27/06/2016
El Impuesto del Turismo Sostenible supondrá un incremento del PIB de las Islas Baleares de 16 millones de euros
y la creación de 700 nuevos puestos de trabajo
1. En todos los casos analizados en los destinos a donde se ha aplicado este tipo de figuras impositivas de este tipo, no existe una relación clara entre la implantación de estos de impuestos similares y posibles reducciones de los flujos turísticos en las destinos que las aplican. Es más, en la mayoría de los casos las referencias indican que no afectarían negativamente (Croacia, Cataluña, 47 de los 50 estados de los Estados Unidos ...).
2. El comportamiento de los flujos turísticos en las Islas Baleares permite apuntar que estos flujos turísticos tienen una baja elasticidad-precio, es decir, que las subidas de precios no tienen reflejo en caídas en el número de pernoctaciones. Los flujos turísticos estarían más condicionados a variables de los mercados de origen de los turistas, como la evolución de las variables de renta disponible en estos mercados.

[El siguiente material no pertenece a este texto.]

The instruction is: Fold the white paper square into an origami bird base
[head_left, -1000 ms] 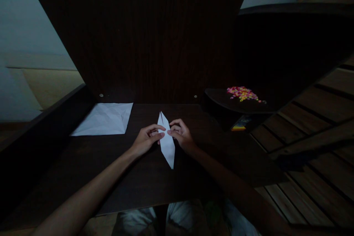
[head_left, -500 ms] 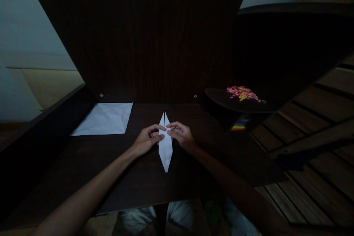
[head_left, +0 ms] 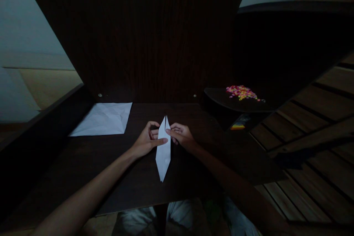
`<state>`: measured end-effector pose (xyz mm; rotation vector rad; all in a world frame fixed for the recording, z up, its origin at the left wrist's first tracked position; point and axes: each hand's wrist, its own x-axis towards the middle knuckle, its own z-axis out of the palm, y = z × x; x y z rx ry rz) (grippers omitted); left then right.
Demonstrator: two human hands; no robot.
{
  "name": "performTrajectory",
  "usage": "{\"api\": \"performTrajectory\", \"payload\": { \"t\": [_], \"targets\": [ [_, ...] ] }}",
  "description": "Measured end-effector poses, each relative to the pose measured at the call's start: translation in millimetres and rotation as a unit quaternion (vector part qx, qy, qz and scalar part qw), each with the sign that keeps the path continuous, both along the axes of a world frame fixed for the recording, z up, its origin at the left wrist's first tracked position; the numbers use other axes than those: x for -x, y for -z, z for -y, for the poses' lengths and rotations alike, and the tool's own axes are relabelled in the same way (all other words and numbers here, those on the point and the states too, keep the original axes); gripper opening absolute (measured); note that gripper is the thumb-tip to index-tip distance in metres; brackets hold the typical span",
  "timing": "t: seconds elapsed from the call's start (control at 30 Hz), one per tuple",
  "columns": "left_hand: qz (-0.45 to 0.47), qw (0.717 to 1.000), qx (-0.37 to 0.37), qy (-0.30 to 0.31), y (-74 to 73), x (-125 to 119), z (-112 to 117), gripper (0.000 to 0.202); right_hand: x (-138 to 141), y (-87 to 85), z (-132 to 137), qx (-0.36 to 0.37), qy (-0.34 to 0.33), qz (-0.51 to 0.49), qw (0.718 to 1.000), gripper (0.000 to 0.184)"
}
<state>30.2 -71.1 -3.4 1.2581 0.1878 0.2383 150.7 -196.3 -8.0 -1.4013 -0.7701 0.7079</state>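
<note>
A folded white paper (head_left: 163, 155), long and pointed at both ends with a slit in its far tip, is held over the dark desk between both hands. My left hand (head_left: 146, 141) grips its left edge, thumb lying across the front and fingers partly curled behind. On the other edge, my right hand (head_left: 182, 135) pinches the paper near the slit, its thumb on the front and the fingertips partly hidden behind.
Creased white sheets (head_left: 103, 120) lie at the desk's back left, beside a raised side board (head_left: 44, 118). Small colourful beads (head_left: 241, 93) are heaped on a curved shelf (head_left: 218, 97) at the right. A tall dark panel (head_left: 149, 37) closes off the back.
The folded paper has shifted slightly nearer to me and tilted a little. My left index finger has come off its front, and the left thumb now reaches farther across.
</note>
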Motion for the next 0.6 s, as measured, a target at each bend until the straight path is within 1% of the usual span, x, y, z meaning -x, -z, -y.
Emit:
{"api": "performTrajectory", "payload": {
  "t": [0.1, 0.2, 0.27, 0.47, 0.6],
  "targets": [
    [-0.037, 0.999, -0.001, 0.003, 0.4, 0, 1, 0.06, 1, 0.0, 1, -0.001, -0.009, -0.001, 1.0, 0.029],
    [-0.058, 0.998, -0.02, 0.021, -0.2, 0, 2, 0.042, 4, -0.1, 1, -0.017, -0.014, 0.0, 1.0, 0.03],
    [-0.056, 0.997, -0.037, 0.039, -2.2, 1, 3, 0.033, 5, -0.5, 1, -0.019, -0.019, 0.005, 1.0, 0.03],
    [-0.052, 0.993, -0.084, 0.063, -10.2, 6, 5, 0.029, 9, -3.6, 1, -0.006, -0.022, 0.005, 1.0, 0.029],
    [-0.059, 0.993, -0.081, 0.055, -7.9, 5, 5, 0.026, 11, -6.7, 2, -0.025, -0.016, 0.023, 0.999, 0.029]
  ]
}}
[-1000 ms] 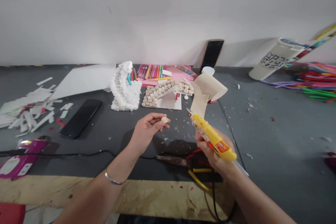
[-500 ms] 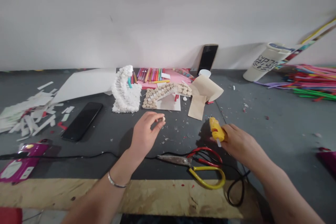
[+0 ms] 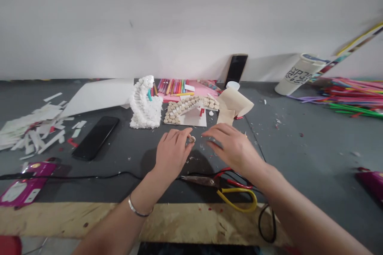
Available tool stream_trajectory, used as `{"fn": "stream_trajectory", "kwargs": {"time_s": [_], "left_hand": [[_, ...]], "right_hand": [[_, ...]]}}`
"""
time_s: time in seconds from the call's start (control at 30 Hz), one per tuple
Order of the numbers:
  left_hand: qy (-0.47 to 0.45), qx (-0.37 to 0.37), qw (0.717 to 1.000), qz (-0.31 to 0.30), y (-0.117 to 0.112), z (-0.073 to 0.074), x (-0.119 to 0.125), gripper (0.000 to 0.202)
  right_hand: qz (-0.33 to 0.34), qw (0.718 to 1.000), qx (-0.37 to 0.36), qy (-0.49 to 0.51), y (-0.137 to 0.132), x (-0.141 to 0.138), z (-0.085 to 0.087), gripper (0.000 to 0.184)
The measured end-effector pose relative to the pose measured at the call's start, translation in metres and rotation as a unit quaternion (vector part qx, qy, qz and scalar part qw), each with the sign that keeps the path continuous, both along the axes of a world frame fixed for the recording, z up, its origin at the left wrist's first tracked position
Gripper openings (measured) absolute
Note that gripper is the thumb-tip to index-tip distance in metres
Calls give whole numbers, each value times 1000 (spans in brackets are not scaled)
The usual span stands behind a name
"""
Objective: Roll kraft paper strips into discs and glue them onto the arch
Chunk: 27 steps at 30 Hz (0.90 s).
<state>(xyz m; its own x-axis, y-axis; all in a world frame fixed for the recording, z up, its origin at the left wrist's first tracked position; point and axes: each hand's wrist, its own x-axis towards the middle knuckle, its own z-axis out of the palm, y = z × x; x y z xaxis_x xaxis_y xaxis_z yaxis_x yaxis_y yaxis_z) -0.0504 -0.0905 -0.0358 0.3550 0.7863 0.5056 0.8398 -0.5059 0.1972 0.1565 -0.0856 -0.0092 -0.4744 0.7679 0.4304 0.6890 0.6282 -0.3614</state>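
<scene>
Between thumb and fingers of my left hand (image 3: 173, 152) is a small round beige disc (image 3: 192, 139). My right hand (image 3: 235, 145) hovers just to its right, fingers apart and holding nothing. Beyond the hands stands a curved model (image 3: 171, 118) covered in similar beige discs on a white base, with a red piece under its arch. To its left is a white, crumbly-textured curved model (image 3: 145, 113). Scissors (image 3: 206, 181) with red and yellow handles lie below my hands, partly covered by my right arm. The yellow glue gun is almost wholly hidden behind my right hand.
A black phone (image 3: 95, 137) and paper scraps (image 3: 36, 137) lie left. A black cable (image 3: 89, 176) crosses the table. Brown paper (image 3: 236, 101), a propped phone (image 3: 236, 67), a tilted white cup (image 3: 299, 75) and pipe cleaners (image 3: 356, 95) sit toward the back and right.
My right hand has let go of the yellow glue gun and moved left, near my left hand. The left hand, still pinching the disc, has shifted slightly right.
</scene>
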Motion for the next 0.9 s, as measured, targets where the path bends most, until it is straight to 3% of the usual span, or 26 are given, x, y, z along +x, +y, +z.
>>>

3. La repercusión en el incremento del precio de la estancia debido a la aplicación de este impuesto –poco más del 1% del gasto total medio diario– es mínima. Con los condicionamientos históricos y el panorama de los destinos competidores, lo lógico es pensar que la repercusión en la demanda debería ser residual.
4. A pesar de la poco probable detracción de la demanda, si ésta se produjera en función de los modelos observados y en los niveles de gasto y de flujos turísticos actuales, la repercusión en el gasto turístico sería previsiblemente un 0,8% como máximo.
5. En el hipotético caso –escenario más pesimista– de una reducción de las pernoctaciones y el gasto turístico, los términos de impacto económico negativo rondaría los 36 millones de euros del PIB y una ocupación de unos 741 puestos de trabajo.
6. Al mismo tiempo, la recaudación prevista de este impuesto sería de 75,8 millones de euros. Los efectos de esta recaudación –y posterior efecto multiplicador del gasto e inversión pública– alcanzaría los 137 millones de euros, con una ocupación asociada de 1.416 puestos de trabajo.
7. Una vez observados los efectos derivados, tanto de una hipotética reducción de los flujos turísticos (impacto negativo de la medida en términos económicos), como de los efectos de la reinversión de la recaudación del impuesto (impacto positivo de la medida en términos económicos), se puede concluir, por diferencia de ambas simulaciones, que este esquema de imposición y reinversión tendría en términos generales unos efectos positivos sobre la producción interior y la ocupación de las Islas Baleares. En concreto, un incremento neto del 0,2% del PIB de las Islas Baleares y el 0,28% del número de ocupados.
8. Finalmente, el estudio plantea un hipotético escenario de incremento del 4% del número de turistas (y pernoctaciones y gasto turístico), un supuesto razonable en la actual coyuntura internacional. Este incremento neto general del 4%, se traduciría en un incremento de recaudación del impuesto, que se estima en hasta 78,9 millones de euros.
9. Este volumen de recaudación daría lugar, una vez observados los efectos derivados, (hipotética reducción de los flujos turísticos) y los efectos de la reinversión de la recaudación del impuesto (supuesto incremento de 4% demanda y gasto), en que este esquema de imposición y reinversión tendría en términos generales unos efectos positivos de incremento de 18,18 millones de euros sobre el PIB y la creación de 732 nuevos puestos de trabajo.
El estudio encargado por la Vicepresidencia y Conselleria de Innovación, Investigación y Turismo ha sido realizado por la empresa consultora The City Transformation Agency, y ha sido dirigido por Antoni Vives Tomàs. El coste total del estudio fue de 16.900 euros (IVA excluido).